Task statement —
Lines in the entries below where the word "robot" shows up should each be copied.

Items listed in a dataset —
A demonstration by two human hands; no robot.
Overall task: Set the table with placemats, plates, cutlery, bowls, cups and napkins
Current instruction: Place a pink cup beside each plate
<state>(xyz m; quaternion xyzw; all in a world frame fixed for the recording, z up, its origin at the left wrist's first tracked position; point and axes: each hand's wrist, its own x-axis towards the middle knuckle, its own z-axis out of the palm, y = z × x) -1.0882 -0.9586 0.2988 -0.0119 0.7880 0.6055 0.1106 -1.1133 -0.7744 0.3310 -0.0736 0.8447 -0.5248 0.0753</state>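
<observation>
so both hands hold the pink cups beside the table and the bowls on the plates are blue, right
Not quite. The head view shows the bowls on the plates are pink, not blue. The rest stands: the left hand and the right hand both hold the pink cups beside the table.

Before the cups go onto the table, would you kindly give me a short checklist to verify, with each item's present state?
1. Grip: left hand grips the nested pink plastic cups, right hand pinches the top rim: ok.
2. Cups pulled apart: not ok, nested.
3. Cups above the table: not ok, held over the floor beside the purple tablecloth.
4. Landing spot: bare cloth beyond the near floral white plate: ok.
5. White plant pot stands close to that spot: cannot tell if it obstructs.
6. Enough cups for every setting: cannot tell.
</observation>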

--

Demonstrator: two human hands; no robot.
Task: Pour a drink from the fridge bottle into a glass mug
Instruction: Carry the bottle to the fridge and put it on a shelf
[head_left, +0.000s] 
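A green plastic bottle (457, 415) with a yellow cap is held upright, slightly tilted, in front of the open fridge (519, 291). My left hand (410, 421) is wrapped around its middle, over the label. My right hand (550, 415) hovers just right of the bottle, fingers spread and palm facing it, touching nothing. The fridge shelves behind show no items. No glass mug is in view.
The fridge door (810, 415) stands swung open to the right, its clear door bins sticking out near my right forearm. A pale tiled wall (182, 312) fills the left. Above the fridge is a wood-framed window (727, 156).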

Written response —
A demonstration by two human hands; no robot.
Demonstrator: two human hands; no robot.

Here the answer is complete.